I'm embarking on a new adventure. I'm teaching myself how to do woodblock printing using Gabor Peterdi's methods. I didn't remember that he had a section in his book about woodblock printing until I was searching through it yesterday. I really like his instructions and I think it will be enough to get me started. So, I went out and bought some materials that I didn't have which was a lot of fun. I usually despise shopping, but getting art supplies is always fun. I bought some cheap woodcut tools because I didn't find any that I liked. I'll probably have to order them online. Besides I wanted to make sure I liked this process before I spent a lot of money on things, but maybe that's the wrong philosophy to start a hobby with? Since I don't have a car getting wood is very hard. I had to bike a long way to my favorite store in the whole wide world Home Depot! Actually, I hate this store with a passion. I got some strange ink called adigraf ink which is waterbased. I'd rather work with waterbased ink since I'm working at home with a crazy cat who'll eat anything. The ink smells like acrylic paint and is a bit glossy, but I'll give it a go when I get to that point.
I like Gabor Peterdi's book because the way he writes is as if you were in the classroom with him. He offers some fine suggestions on mistakes that his students have made, and offers a lot of advice and philosophy on how woodblock printmaking should be approached.
The project that I am taking on that I have been thinking about for years now is tarot cards. I've been doing readings for myself for six years now, and I'm still fascinated in the imagery of the cards. Ever since I heard that Salvador Dali created his own set, I've wanted to do it. There is a challenge that has been proposed by my Prof.J to find the earliest print in western civilization. I have looked and looked and cannot find one that dates earlier than the 1423AD woodcut of St. Christopher. On my searches I came across some information on suggestions that the earliest images on woodblock besides religious iconography could have been a deck of cards, but nobody has any images of them. Cards were banned by the government soon after they were widely distributed using woodblock, so I'm sure a lot of them have been destroyed.
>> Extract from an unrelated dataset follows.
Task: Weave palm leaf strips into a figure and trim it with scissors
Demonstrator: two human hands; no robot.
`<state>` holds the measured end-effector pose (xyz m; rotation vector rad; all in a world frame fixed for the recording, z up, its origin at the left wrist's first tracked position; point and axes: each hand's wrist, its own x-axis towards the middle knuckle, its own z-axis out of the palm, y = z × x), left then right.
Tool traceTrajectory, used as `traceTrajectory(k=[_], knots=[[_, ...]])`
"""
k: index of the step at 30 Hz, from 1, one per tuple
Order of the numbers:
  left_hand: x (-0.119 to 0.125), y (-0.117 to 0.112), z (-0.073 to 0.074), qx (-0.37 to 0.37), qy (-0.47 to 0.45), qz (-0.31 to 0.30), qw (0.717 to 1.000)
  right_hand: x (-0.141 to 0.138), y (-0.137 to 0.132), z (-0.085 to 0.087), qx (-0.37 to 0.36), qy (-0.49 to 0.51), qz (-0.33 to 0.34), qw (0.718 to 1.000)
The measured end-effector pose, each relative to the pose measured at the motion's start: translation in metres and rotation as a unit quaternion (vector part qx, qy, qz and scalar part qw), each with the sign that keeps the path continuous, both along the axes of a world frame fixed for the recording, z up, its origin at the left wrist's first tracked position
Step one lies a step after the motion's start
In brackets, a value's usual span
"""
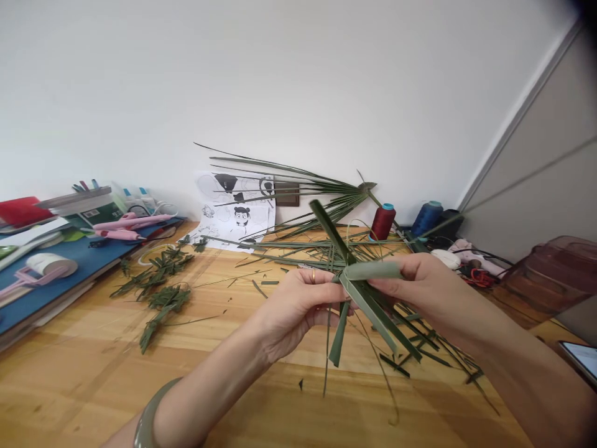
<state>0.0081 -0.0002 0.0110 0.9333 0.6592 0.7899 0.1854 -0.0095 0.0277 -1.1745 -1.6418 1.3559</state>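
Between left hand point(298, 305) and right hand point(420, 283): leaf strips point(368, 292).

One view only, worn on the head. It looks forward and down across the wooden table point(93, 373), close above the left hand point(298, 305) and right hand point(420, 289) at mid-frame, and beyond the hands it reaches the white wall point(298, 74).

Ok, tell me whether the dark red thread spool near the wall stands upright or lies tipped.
Upright: the dark red thread spool stands on end, its teal top facing up.
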Motion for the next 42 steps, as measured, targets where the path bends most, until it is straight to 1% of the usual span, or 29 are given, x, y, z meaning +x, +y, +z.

I stumbled across Salvador Dali's woodblock/etchingsand realized that I had never seen these images before. There are wild and creative. I really like these a lot more than I his oil paintings. These images are so fresh and free I can't help but compare this work to a lot of art I see in the contemporary galleries in San Francisco. I went to the Dali museum which is located outside of Barcelona. It's a really great museum if you have the chance to visit it. It's in a really small town which has devoted itself to selling Dali trinkets. I really was amazed by how much work Dali did in his lifetime. Forget having a solo show this guy has floors and floors of work in all mediums. It's really inspiring to be in there.